Olgar Shiverstone said:


> Good call IMO, though I don't think Terminator really needs a reboot.
> 
> Hollywood needs to find some original ideas.




I always wonder when I hear folks say that. Hollywood (not that that’s a single entity) produces hundreds of movies every year, many of them unique and original scripts. Problem is, people only go see the big blockbuster sequels.

So Hollywood has original ideas. People should go see them, and they’d make more! Problem is people dismiss the original stuff as pretentious without even seeing it.


----------



## Dannyalcatraz (Sep 23, 2017)

Part of that is the studios' own fault, though.  They'll dump $100M+ into a blockbuster and another $10M+ on advertising it, virtually ensuring a decent RoI, but small budget films are lucky if they get a flurry of ads in the 7 cities in which they're initially released.  You have to work to find the gems- if any- but the mainstream stuff is virtually shoved in your face.
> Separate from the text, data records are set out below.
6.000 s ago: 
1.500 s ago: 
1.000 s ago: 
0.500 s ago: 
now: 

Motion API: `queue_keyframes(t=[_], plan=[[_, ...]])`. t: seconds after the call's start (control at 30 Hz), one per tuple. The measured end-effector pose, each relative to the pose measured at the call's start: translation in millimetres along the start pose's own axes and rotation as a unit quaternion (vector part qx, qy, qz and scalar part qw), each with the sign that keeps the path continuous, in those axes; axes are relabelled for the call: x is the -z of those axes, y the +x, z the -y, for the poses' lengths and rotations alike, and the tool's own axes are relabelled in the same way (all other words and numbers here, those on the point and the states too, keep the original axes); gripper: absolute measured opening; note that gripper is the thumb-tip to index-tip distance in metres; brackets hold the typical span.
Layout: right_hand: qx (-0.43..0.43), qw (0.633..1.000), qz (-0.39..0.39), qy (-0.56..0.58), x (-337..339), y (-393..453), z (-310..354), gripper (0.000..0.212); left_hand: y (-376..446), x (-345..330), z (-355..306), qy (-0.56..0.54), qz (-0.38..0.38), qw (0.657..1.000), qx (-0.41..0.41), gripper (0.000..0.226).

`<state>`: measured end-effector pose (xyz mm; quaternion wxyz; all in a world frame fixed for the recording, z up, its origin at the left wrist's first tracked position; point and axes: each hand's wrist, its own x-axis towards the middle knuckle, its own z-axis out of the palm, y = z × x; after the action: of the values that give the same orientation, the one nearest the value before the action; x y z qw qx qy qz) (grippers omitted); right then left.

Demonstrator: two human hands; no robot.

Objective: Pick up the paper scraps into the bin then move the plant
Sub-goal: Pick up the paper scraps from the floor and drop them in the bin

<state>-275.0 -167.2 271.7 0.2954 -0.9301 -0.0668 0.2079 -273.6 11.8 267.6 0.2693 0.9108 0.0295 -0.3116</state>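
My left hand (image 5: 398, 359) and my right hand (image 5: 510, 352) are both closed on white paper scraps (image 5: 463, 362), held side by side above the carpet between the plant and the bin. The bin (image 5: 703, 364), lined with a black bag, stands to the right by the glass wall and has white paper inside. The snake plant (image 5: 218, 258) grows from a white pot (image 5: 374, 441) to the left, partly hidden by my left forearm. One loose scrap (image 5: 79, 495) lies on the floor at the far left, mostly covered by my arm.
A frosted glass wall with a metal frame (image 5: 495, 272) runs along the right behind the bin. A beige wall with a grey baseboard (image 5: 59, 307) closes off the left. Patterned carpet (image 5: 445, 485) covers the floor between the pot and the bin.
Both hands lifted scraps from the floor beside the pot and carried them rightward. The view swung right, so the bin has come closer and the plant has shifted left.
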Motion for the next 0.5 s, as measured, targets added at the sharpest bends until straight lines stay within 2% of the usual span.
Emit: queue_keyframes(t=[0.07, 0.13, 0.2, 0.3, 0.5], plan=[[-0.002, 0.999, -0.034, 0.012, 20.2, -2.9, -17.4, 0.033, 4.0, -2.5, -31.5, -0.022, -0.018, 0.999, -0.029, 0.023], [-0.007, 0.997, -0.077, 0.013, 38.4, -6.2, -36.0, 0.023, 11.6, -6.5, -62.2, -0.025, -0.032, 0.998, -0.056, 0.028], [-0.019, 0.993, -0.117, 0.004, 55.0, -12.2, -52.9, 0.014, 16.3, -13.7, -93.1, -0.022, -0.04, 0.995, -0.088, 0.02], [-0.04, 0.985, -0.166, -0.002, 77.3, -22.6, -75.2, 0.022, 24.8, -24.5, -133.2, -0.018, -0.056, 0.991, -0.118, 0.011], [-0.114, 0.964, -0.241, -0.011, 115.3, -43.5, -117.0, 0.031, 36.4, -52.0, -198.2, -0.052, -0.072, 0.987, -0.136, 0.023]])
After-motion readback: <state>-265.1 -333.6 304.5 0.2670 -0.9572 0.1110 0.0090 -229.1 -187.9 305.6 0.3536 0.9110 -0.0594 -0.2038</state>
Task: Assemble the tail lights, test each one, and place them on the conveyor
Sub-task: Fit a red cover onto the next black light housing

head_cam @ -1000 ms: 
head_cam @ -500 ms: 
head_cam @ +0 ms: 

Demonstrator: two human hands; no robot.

There are sound business reasons for doing that, of course.  But it does ignore the fact that blockbusters- especially sequels- usually don't need a big push to sell them if they have any merit at all.  (And by merit, I don't mean _Citizen Kane_.  "Popcorn seller" escapist films have their own intrinsic value, as well.)

Thing is, films follow Sturgeon's Law just like everything else.  And that may be generous for Hollywood films.

I mean...anyone here see the ads for _Mother_ and think, "Now THERE'S a horror movie I want to see!"?  My personal reaction was "WTF?", and not in a "Now I gotta see that film to resolve the sense of intrigue I feel." kind of way...


----------



## Morrus (Sep 23, 2017)

I’m not talking tiny films released in 7 cinemas, though. I mean the easy ones - the sort of stuff that appears at the Oscars and which moviegoers sneer at. Those movies are often *really* good, and original. If people just watched the Oscar nominees every year, I reckon you’d see a groundshift. I mean the single entity known as “Hollywood” which apparently needs new ideas annually points at 10 original films and says “watch these ten, at least!”


----------



## Dannyalcatraz (Sep 23, 2017)

Define "not hard to find."

Personally, I like movies, though I rarely go out to see them anymore- long & complex reasons, not important- and I live in a major American population center.  And odds are good that I've heard of less than half of the Oscar nominees in a given year- usually only the major frontrunners to win Best Film, maaaaaybe one of the acting awards.  Especially if it's one of the tour de force years when one or two have double-digit nominations.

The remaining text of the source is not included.